GOAL OF THE EXERCISE
The data should be printed again, exactly.

GIVEN DATA
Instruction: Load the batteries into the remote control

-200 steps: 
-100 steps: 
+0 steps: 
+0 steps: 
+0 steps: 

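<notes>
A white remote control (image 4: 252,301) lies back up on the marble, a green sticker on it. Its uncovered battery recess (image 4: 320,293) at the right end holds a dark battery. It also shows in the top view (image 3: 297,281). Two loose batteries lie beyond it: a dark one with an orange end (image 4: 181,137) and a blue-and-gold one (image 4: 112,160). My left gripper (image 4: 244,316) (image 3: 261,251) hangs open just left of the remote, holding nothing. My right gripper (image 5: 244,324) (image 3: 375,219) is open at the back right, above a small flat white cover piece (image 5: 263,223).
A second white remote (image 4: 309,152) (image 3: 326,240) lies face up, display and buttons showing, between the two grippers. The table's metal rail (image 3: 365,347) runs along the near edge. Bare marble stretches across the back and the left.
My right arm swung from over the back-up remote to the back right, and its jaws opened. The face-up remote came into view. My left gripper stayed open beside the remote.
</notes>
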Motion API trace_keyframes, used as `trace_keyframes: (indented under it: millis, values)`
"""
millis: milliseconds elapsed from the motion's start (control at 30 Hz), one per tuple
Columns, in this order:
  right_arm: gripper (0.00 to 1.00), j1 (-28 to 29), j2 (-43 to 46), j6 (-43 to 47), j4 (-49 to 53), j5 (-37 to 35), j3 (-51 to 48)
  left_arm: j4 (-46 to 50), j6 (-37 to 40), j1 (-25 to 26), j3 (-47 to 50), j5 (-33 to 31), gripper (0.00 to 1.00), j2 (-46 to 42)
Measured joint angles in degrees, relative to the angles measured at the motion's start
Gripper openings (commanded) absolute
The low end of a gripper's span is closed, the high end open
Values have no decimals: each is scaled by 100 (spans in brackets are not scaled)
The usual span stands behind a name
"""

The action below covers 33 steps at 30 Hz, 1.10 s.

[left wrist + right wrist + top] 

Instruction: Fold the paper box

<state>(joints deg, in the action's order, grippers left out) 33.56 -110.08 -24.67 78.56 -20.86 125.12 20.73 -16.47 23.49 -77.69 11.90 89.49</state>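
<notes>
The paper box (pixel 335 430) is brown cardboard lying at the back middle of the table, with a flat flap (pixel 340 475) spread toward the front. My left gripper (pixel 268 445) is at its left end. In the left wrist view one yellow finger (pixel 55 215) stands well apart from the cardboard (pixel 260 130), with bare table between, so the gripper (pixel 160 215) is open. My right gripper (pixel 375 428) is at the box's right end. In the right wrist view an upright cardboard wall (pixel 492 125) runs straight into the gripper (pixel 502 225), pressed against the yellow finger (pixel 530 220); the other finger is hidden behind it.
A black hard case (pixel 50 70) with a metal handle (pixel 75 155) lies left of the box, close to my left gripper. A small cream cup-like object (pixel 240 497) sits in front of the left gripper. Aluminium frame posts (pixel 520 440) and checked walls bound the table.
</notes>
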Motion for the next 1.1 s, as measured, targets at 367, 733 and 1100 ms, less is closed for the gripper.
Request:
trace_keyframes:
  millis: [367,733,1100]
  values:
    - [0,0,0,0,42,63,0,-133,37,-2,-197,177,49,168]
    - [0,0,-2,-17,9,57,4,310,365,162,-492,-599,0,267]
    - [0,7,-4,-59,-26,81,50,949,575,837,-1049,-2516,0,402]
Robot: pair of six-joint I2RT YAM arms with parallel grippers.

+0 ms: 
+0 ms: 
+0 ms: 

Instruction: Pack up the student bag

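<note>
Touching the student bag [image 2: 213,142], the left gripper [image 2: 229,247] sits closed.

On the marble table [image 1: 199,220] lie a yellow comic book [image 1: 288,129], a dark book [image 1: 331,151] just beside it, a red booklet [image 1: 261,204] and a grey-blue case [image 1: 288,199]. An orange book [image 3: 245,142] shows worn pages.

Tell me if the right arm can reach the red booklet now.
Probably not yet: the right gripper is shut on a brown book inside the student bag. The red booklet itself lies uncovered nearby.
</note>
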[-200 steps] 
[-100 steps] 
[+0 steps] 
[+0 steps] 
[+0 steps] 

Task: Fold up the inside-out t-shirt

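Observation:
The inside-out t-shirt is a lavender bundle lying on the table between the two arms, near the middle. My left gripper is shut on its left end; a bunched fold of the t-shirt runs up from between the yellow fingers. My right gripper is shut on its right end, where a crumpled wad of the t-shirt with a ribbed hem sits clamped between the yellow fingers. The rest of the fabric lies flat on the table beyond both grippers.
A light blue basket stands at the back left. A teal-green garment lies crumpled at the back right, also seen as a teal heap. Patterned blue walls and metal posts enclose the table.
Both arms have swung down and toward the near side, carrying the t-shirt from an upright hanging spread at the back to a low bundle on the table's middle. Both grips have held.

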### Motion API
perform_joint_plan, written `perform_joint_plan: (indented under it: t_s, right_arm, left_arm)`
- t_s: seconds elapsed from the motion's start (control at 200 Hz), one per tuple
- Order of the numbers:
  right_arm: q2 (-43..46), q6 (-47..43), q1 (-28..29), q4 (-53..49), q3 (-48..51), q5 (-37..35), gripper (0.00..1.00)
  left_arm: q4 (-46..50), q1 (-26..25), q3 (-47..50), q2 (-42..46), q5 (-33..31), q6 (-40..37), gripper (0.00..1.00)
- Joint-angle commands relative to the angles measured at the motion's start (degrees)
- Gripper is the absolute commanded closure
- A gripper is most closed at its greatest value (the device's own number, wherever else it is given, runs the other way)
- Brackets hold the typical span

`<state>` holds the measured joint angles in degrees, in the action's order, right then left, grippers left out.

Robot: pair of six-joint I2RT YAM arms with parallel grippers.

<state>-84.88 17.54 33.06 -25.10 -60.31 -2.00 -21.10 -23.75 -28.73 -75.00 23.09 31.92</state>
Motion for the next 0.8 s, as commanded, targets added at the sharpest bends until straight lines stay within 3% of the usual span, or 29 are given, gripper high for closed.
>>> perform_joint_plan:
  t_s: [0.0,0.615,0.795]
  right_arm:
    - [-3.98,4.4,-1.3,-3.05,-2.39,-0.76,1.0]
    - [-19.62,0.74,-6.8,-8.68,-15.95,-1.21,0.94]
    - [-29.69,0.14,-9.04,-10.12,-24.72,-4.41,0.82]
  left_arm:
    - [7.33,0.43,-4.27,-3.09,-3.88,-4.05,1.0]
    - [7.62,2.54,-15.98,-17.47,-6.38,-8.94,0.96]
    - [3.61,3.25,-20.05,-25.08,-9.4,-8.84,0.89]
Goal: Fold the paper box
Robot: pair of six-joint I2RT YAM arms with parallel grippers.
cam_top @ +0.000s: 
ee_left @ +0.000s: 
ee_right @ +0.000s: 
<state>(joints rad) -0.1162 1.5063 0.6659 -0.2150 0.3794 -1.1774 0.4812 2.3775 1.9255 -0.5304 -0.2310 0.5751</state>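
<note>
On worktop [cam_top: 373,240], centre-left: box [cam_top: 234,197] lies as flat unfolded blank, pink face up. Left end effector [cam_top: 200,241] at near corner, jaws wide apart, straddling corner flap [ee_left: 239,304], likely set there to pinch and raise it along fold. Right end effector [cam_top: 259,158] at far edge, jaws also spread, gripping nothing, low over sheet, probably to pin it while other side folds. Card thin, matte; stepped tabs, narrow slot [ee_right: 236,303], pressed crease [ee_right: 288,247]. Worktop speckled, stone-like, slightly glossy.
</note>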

RESULT FOR THIS TASK
Instruction: Load the batteries into the remote control

-200 steps: 
-100 steps: 
+0 steps: 
+0 steps: 
+0 steps: 

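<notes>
A white remote control (image 4: 252,301) lies back up on the marble, a green sticker on it. Its uncovered battery recess (image 4: 320,293) at the right end holds a dark battery. It also shows in the top view (image 3: 297,281). Two loose batteries lie beyond it: a dark one with an orange end (image 4: 181,137) and a blue-and-gold one (image 4: 112,160). My left gripper (image 4: 244,316) (image 3: 261,251) hangs open just left of the remote, holding nothing. My right gripper (image 5: 244,324) (image 3: 375,219) is open at the back right, above a small flat white cover piece (image 5: 263,223).
A second white remote (image 4: 309,152) (image 3: 326,240) lies face up, display and buttons showing, between the two grippers. The table's metal rail (image 3: 365,347) runs along the near edge. Bare marble stretches across the back and the left.
My right arm swung from over the back-up remote to the back right, and its jaws opened. The face-up remote came into view. My left gripper stayed open beside the remote.
</notes>
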Motion API trace_keyframes, used as `trace_keyframes: (indented under it: millis, values)`
"""
millis: milliseconds elapsed from the motion's start (control at 30 Hz), one per tuple
Columns, in this order:
  right_arm: gripper (0.00 to 1.00), j1 (-28 to 29), j2 (-43 to 46), j6 (-43 to 47), j4 (-49 to 53), j5 (-37 to 35), j3 (-51 to 48)
  left_arm: j4 (-46 to 50), j6 (-37 to 40), j1 (-25 to 26), j3 (-47 to 50), j5 (-33 to 31), gripper (0.00 to 1.00), j2 (-46 to 42)
Measured joint angles in degrees, relative to the angles measured at the motion's start
Gripper openings (commanded) absolute
The low end of a gripper's span is closed, the high end open
Values have no decimals: each is scaled by 100 (spans in brackets are not scaled)
The usual span stands behind a name
"""

The action below covers 33 steps at 30 Hz, 1.10 s.

[left wrist + right wrist + top] 

Instruction: Fold the paper box

<state>(joints deg, in the action's order, grippers left out) 33.56 -110.08 -24.67 78.56 -20.86 125.12 20.73 -16.47 23.49 -77.69 11.90 89.49</state>
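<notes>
The paper box (pixel 335 430) is brown cardboard lying at the back middle of the table, with a flat flap (pixel 340 475) spread toward the front. My left gripper (pixel 268 445) is at its left end. In the left wrist view one yellow finger (pixel 55 215) stands well apart from the cardboard (pixel 260 130), with bare table between, so the gripper (pixel 160 215) is open. My right gripper (pixel 375 428) is at the box's right end. In the right wrist view an upright cardboard wall (pixel 492 125) runs straight into the gripper (pixel 502 225), pressed against the yellow finger (pixel 530 220); the other finger is hidden behind it.
A black hard case (pixel 50 70) with a metal handle (pixel 75 155) lies left of the box, close to my left gripper. A small cream cup-like object (pixel 240 497) sits in front of the left gripper. Aluminium frame posts (pixel 520 440) and checked walls bound the table.
</notes>
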Motion for the next 1.1 s, as measured, targets at 367, 733 and 1100 ms, less is closed for the gripper.
Request:
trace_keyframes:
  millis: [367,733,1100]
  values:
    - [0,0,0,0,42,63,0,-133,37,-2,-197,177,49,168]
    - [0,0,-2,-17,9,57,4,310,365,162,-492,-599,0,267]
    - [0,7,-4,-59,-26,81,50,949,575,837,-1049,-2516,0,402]
Robot: pair of six-joint I2RT YAM arms with parallel grippers.

+0 ms: 
+0 ms: 
+0 ms: 

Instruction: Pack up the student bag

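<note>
Touching the student bag [image 2: 213,142], the left gripper [image 2: 229,247] sits closed.

On the marble table [image 1: 199,220] lie a yellow comic book [image 1: 288,129], a dark book [image 1: 331,151] just beside it, a red booklet [image 1: 261,204] and a grey-blue case [image 1: 288,199]. An orange book [image 3: 245,142] shows worn pages.

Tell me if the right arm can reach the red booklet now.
Probably not yet: the right gripper is shut on a brown book inside the student bag. The red booklet itself lies uncovered nearby.
</note>
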[-200 steps] 
[-100 steps] 
[+0 steps] 
[+0 steps] 
[+0 steps] 

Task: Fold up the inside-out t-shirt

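Observation:
The inside-out t-shirt is a lavender bundle lying on the table between the two arms, near the middle. My left gripper is shut on its left end; a bunched fold of the t-shirt runs up from between the yellow fingers. My right gripper is shut on its right end, where a crumpled wad of the t-shirt with a ribbed hem sits clamped between the yellow fingers. The rest of the fabric lies flat on the table beyond both grippers.
A light blue basket stands at the back left. A teal-green garment lies crumpled at the back right, also seen as a teal heap. Patterned blue walls and metal posts enclose the table.
Both arms have swung down and toward the near side, carrying the t-shirt from an upright hanging spread at the back to a low bundle on the table's middle. Both grips have held.
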
### Motion API
perform_joint_plan, written `perform_joint_plan: (indented under it: t_s, right_arm, left_arm)`
- t_s: seconds elapsed from the motion's start (control at 200 Hz), one per tuple
- Order of the numbers:
  right_arm: q2 (-43..46), q6 (-47..43), q1 (-28..29), q4 (-53..49), q3 (-48..51), q5 (-37..35), gripper (0.00..1.00)
  left_arm: q4 (-46..50), q1 (-26..25), q3 (-47..50), q2 (-42..46), q5 (-33..31), q6 (-40..37), gripper (0.00..1.00)
- Joint-angle commands relative to the angles measured at the motion's start (degrees)
- Gripper is the absolute commanded closure
- A gripper is most closed at its greatest value (the device's own number, wherever else it is given, runs the other way)
- Brackets hold the typical span

`<state>` holds the measured joint angles in degrees, in the action's order, right then left, grippers left out.

Robot: pair of six-joint I2RT YAM arms with parallel grippers.

<state>-84.88 17.54 33.06 -25.10 -60.31 -2.00 -21.10 -23.75 -28.73 -75.00 23.09 31.92</state>
Motion for the next 0.8 s, as commanded, targets added at the sharpest bends until straight lines stay within 3% of the usual span, or 29 are given, gripper high for closed.
>>> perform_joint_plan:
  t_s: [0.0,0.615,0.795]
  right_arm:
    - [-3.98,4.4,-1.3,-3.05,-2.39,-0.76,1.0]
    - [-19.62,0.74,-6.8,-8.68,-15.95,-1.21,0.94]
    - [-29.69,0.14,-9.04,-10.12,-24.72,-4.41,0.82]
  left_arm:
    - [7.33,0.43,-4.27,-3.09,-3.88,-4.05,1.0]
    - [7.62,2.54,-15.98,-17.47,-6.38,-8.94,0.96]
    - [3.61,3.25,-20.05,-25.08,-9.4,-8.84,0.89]
Goal: Fold the paper box
Robot: pair of six-joint I2RT YAM arms with parallel grippers.
cam_top @ +0.000s: 
ee_left @ +0.000s: 
ee_right @ +0.000s: 
<state>(joints rad) -0.1162 1.5063 0.6659 -0.2150 0.3794 -1.1774 0.4812 2.3775 1.9255 -0.5304 -0.2310 0.5751</state>
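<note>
On worktop [cam_top: 373,240], centre-left: box [cam_top: 234,197] lies as flat unfolded blank, pink face up. Left end effector [cam_top: 200,241] at near corner, jaws wide apart, straddling corner flap [ee_left: 239,304], likely set there to pinch and raise it along fold. Right end effector [cam_top: 259,158] at far edge, jaws also spread, gripping nothing, low over sheet, probably to pin it while other side folds. Card thin, matte; stepped tabs, narrow slot [ee_right: 236,303], pressed crease [ee_right: 288,247]. Worktop speckled, stone-like, slightly glossy.
</note>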

Work on this exercise has concluded.